|Title||Monitoring Expert System Performance Using Continuous User Feedback|
|Author(s)||Michael G. Kahn, MD, PhD; Sherry A. Steib; William Claiborne Dunagan, MD; Victoria J. Fraser, MD|
|Source||Journal of the American Medical Informatics Association, Vol. 3, No. 3, Pages 216-223|
|Publication Date||May/June, 1996|
|Abstract||Objective: To evaluate the applicability of metrics collected during routine use to monitor the performance of a deployed system. |
Methods: Two extensive formal evaluations of the GermWatcher (Washington University School of Medicine) expert system were performed approximately 6 months apart. Deficiencies noted during the first evaluation were corrected via a series of interim changes to the expert system rules, even though the expert system was in routine use. As part of their daily work routine, infection control nurses reviewed expert system output and changed the output results with which they disagreed. The rate of nurse disagreement with expert system output was used as an indirect or surrogate metric of expert system performance between formal evaluations. The results of the second evaluation were used to validate the disagreement rate as an indirect performance measure. Based on continued monitoring of user feedback, expert system changes incorporated after the second formal evaluation have resulted in additional improvements in performance.
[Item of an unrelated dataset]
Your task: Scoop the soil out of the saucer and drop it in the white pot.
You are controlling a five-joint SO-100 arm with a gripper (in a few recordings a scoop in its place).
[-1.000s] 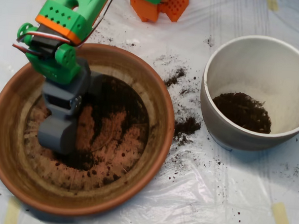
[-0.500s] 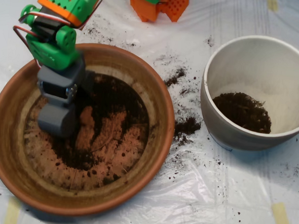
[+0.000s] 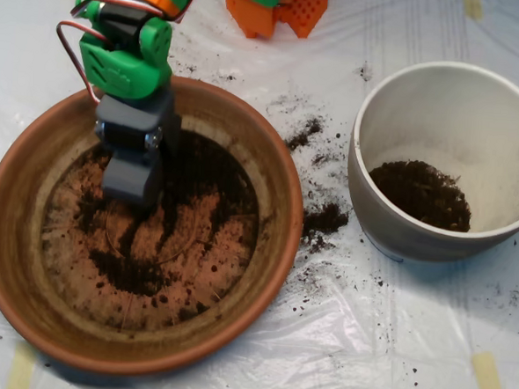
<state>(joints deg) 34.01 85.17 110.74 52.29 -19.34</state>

Results: The rate of nurse disagreement with GermWatcher output decreased consistently after each change to the program. The second formal evaluation confirmed a marked improvement in the program's performance, justifying the use of the nurses' disagreement rate as an indirect performance metric.
Conclusions: Metrics collected during the routine use of the GermWatcher expert system can be used to monitor the performance of the expert system. The impact of improvements to the program can be followed using continuous user feedback without requiring extensive formal evaluations after each prediction. When possible, the design of an expert system should incorporate measures of system performance that can be collected and monitored during the routine use of the system.